▶ **What the exercise asks**
From the entries that follow, copy exactly the lines beginning at the line holding "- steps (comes" and continuing through the line holding "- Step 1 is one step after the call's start".

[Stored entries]

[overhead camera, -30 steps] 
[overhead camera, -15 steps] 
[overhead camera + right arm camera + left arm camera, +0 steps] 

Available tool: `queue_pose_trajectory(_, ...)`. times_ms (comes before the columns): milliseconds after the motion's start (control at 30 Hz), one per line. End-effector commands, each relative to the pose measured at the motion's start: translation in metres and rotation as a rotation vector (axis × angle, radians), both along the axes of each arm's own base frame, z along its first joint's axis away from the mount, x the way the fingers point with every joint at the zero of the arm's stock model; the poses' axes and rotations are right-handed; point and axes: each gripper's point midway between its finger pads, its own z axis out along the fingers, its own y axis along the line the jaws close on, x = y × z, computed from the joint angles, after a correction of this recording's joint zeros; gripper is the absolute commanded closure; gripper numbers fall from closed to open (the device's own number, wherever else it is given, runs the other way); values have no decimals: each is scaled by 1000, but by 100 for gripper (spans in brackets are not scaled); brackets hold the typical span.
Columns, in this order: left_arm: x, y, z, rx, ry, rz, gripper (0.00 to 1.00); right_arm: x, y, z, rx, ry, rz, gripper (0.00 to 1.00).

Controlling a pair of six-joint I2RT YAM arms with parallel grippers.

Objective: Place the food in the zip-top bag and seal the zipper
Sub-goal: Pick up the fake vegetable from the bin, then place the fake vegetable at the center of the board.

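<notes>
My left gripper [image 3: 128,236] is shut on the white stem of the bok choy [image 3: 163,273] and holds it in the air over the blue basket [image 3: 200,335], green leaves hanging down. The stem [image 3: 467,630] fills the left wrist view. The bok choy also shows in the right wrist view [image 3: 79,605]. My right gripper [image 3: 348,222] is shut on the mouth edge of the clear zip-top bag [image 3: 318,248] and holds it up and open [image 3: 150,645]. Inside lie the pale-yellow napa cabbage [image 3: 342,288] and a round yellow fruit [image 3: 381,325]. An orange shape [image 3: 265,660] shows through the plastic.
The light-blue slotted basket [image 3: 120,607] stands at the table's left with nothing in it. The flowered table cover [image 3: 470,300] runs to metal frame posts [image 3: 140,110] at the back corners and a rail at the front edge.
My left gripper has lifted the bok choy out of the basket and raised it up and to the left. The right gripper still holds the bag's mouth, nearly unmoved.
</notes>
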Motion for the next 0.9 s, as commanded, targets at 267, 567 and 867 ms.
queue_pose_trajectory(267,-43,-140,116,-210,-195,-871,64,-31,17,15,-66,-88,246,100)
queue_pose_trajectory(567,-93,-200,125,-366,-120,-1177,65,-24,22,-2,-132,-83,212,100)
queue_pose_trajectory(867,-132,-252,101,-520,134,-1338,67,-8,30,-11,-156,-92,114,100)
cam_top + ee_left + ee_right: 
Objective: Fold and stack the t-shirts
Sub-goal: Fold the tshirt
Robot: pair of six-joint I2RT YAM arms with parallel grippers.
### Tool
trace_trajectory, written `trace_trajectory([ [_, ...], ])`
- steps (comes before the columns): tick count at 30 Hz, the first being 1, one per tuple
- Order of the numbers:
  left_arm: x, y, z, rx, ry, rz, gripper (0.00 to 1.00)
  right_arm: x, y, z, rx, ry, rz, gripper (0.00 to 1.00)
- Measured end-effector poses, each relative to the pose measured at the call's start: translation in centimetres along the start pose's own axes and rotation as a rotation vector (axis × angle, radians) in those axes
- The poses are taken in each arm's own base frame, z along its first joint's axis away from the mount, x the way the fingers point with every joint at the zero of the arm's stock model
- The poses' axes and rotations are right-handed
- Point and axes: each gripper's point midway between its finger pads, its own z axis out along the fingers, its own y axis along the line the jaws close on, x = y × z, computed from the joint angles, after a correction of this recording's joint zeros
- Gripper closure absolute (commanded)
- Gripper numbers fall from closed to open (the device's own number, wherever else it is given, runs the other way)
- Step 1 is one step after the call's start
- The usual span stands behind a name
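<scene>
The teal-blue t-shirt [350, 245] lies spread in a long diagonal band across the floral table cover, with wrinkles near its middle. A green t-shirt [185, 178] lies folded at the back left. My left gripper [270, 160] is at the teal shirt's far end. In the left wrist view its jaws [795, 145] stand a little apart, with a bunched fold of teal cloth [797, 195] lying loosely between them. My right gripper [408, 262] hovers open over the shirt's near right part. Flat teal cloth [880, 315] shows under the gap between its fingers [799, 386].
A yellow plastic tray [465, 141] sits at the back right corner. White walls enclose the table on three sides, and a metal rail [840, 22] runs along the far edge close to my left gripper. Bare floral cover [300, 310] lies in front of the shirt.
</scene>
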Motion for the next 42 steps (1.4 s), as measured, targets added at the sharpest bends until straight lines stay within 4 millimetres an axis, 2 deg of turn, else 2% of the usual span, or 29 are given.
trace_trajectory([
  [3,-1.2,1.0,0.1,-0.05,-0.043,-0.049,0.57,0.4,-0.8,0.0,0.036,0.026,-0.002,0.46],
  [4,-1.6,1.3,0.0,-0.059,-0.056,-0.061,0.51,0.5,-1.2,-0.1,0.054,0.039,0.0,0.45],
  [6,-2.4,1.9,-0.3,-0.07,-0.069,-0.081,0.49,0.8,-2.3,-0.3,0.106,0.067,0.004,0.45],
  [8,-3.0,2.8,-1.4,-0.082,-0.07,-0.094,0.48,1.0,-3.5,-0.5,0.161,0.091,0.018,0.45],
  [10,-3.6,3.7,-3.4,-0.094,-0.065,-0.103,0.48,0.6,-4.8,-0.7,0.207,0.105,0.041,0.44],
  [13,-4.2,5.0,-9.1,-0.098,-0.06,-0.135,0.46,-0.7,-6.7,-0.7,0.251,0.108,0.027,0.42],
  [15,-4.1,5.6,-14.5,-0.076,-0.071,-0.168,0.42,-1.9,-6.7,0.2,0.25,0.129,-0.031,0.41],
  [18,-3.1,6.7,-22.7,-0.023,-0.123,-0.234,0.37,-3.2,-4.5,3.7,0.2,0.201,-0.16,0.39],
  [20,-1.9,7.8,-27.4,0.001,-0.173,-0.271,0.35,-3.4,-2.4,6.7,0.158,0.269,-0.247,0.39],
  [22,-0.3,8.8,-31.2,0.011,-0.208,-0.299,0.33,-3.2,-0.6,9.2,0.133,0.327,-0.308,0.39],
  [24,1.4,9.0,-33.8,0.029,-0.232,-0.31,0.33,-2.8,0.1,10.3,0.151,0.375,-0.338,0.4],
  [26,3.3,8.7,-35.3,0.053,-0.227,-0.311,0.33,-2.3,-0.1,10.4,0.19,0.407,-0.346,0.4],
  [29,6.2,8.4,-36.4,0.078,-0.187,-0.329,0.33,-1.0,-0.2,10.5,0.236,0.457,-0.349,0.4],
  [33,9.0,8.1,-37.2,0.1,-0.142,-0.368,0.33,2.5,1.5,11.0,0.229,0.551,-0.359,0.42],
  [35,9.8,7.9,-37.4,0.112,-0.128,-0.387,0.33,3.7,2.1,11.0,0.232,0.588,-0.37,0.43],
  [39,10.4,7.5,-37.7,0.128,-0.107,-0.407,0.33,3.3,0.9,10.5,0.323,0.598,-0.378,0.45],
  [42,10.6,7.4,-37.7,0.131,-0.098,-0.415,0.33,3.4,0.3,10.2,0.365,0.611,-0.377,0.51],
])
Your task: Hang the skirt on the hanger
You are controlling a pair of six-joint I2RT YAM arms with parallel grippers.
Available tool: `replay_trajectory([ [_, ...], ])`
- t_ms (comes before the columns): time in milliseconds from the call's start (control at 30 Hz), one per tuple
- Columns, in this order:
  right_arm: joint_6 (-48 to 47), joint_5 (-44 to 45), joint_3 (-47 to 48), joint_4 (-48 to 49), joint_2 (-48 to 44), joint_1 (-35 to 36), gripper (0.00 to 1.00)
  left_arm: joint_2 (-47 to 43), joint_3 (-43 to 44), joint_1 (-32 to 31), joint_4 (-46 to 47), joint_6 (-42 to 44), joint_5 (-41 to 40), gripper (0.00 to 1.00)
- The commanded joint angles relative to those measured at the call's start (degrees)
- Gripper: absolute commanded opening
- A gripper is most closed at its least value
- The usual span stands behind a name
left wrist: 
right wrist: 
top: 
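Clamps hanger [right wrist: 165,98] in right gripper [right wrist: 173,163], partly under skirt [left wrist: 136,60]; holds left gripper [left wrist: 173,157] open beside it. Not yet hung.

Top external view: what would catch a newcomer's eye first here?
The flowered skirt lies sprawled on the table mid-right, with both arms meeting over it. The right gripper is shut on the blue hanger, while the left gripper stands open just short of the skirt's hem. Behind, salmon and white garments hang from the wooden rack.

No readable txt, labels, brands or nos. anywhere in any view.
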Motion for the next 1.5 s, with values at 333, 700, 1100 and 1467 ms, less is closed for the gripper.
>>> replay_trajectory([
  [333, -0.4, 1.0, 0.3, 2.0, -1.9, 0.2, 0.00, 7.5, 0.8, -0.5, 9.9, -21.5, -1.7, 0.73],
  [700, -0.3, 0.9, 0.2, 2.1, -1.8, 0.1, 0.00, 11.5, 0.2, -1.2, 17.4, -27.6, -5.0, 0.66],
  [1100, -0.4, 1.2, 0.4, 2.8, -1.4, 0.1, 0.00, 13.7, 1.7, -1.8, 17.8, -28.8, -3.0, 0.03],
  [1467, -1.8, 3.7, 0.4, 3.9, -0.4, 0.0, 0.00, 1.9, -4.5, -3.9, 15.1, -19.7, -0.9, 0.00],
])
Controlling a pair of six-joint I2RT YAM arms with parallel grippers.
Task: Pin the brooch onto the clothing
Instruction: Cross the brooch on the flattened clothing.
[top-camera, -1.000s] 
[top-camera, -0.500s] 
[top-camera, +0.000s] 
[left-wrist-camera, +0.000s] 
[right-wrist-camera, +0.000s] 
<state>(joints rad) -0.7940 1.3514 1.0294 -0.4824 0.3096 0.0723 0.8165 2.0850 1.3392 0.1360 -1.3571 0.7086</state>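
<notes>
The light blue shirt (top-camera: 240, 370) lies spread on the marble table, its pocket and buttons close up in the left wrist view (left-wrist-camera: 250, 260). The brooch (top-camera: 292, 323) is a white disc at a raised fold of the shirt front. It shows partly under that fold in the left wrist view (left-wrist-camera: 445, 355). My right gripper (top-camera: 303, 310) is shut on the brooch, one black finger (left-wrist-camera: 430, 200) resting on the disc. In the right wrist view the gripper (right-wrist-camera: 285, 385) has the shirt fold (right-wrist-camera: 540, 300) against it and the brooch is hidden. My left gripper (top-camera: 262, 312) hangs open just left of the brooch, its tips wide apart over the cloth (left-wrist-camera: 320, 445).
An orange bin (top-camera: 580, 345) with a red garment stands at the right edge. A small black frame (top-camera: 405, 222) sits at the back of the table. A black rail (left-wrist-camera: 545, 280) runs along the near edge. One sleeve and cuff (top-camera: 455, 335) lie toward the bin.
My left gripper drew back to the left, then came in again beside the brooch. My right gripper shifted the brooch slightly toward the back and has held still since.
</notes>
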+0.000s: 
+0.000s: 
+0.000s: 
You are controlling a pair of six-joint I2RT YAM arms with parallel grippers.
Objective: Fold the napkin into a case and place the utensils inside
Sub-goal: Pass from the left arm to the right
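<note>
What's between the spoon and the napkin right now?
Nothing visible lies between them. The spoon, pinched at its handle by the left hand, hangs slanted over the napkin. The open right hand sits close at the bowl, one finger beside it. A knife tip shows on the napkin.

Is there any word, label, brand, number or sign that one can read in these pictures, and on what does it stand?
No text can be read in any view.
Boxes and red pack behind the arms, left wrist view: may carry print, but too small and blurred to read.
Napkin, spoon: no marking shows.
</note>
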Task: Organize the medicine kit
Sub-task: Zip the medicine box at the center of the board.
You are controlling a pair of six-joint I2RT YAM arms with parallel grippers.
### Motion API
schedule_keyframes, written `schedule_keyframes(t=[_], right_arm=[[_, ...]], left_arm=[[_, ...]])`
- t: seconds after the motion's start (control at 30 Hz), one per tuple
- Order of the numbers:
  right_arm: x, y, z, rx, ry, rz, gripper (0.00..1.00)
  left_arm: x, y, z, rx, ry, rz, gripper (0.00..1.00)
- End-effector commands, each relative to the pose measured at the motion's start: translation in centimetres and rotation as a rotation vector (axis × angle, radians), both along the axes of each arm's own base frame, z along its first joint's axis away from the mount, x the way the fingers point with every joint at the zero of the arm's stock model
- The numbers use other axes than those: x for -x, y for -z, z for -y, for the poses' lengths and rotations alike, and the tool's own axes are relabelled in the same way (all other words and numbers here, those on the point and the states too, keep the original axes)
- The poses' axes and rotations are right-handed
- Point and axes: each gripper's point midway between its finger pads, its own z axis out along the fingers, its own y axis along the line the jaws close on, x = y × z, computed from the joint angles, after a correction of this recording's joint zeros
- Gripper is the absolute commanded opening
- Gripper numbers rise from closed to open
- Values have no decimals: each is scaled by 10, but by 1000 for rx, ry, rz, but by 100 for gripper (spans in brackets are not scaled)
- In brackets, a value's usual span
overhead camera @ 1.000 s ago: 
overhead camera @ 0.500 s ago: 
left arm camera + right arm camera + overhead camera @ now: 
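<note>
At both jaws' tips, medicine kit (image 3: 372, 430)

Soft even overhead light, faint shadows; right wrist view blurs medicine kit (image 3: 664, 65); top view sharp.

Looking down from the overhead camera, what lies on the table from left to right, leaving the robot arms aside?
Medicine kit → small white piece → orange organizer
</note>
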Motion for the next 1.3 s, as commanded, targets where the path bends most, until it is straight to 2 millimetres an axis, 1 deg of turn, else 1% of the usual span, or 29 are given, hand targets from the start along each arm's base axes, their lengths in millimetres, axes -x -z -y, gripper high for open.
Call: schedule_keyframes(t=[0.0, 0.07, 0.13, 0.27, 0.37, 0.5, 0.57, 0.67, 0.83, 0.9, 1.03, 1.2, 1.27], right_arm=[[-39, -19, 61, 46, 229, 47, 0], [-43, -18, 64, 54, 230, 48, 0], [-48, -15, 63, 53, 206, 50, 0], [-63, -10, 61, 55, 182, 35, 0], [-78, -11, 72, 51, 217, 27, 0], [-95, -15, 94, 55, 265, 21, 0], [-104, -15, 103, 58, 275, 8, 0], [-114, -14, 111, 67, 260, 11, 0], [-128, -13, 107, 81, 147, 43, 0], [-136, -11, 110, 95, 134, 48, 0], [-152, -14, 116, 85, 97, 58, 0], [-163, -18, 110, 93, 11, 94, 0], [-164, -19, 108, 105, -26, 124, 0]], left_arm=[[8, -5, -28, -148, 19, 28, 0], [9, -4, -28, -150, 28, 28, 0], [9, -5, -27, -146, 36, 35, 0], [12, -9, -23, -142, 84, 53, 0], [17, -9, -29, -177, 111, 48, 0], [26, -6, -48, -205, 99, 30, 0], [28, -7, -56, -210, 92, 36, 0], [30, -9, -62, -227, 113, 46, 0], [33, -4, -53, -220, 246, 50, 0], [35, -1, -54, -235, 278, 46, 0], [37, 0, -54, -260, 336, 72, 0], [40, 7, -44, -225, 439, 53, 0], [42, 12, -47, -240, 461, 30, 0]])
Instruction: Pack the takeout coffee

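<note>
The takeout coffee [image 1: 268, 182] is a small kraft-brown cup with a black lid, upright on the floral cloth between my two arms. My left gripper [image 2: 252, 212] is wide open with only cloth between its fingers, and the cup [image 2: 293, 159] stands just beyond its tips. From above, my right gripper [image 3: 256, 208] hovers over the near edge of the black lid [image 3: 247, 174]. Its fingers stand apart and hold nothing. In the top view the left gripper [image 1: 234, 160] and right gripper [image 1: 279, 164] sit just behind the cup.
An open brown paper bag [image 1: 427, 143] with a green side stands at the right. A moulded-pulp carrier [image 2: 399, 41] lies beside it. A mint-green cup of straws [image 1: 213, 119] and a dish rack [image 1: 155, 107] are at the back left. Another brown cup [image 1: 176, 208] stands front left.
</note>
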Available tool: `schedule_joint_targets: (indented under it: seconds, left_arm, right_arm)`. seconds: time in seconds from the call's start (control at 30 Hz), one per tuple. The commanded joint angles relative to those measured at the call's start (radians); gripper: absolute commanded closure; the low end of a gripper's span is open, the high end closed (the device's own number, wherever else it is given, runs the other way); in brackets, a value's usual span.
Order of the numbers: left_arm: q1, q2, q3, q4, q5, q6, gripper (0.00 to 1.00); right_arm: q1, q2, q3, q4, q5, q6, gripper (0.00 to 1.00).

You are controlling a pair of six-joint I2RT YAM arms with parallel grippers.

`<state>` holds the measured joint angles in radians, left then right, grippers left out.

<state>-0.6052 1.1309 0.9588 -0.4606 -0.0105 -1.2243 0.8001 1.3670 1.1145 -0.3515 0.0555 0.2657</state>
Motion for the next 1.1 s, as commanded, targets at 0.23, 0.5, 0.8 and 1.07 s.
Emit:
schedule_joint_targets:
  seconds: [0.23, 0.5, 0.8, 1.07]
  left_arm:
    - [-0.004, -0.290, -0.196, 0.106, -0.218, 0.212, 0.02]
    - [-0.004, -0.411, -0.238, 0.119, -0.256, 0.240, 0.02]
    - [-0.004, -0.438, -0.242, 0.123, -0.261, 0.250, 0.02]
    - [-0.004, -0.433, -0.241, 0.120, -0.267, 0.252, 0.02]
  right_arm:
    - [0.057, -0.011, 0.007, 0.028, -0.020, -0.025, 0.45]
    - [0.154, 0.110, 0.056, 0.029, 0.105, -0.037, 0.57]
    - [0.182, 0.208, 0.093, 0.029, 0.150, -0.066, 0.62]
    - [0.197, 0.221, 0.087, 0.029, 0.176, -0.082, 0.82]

▶ **Solution to this problem**
- steps (comes before the columns): tick count at 30 Hz, the first being 1, one per tuple
- Order of the numbers:
  left_arm: x, y, z, rx, ry, rz, gripper (0.00 to 1.00)
  right_arm: x, y, z, rx, ry, rz, gripper (0.00 to 1.00)
- Measured end-effector poses, each relative to the pose measured at the call's start: translation in centimetres along the start pose's own axes and rotation as a rotation vector (axis × angle, radians) in those axes
- The poses are taken in each arm's own base frame, z along its first joint's axis away from the mount, x the way the fingers point with every joint at the zero of the arm's stock model
- The poses' axes and rotations are right-handed
- Point and axes: each gripper's point midway between its finger pads, its own z axis out along the fingers, its own y axis along the line the jaws close on, x = y × z, computed from the joint angles, after a correction of this recording's joint zeros
- Gripper closure absolute (commanded)
- Gripper numbers fall from closed to open (the device's own number, wherever else it is given, runs the other way)
- Step 1 is one step after the call's start

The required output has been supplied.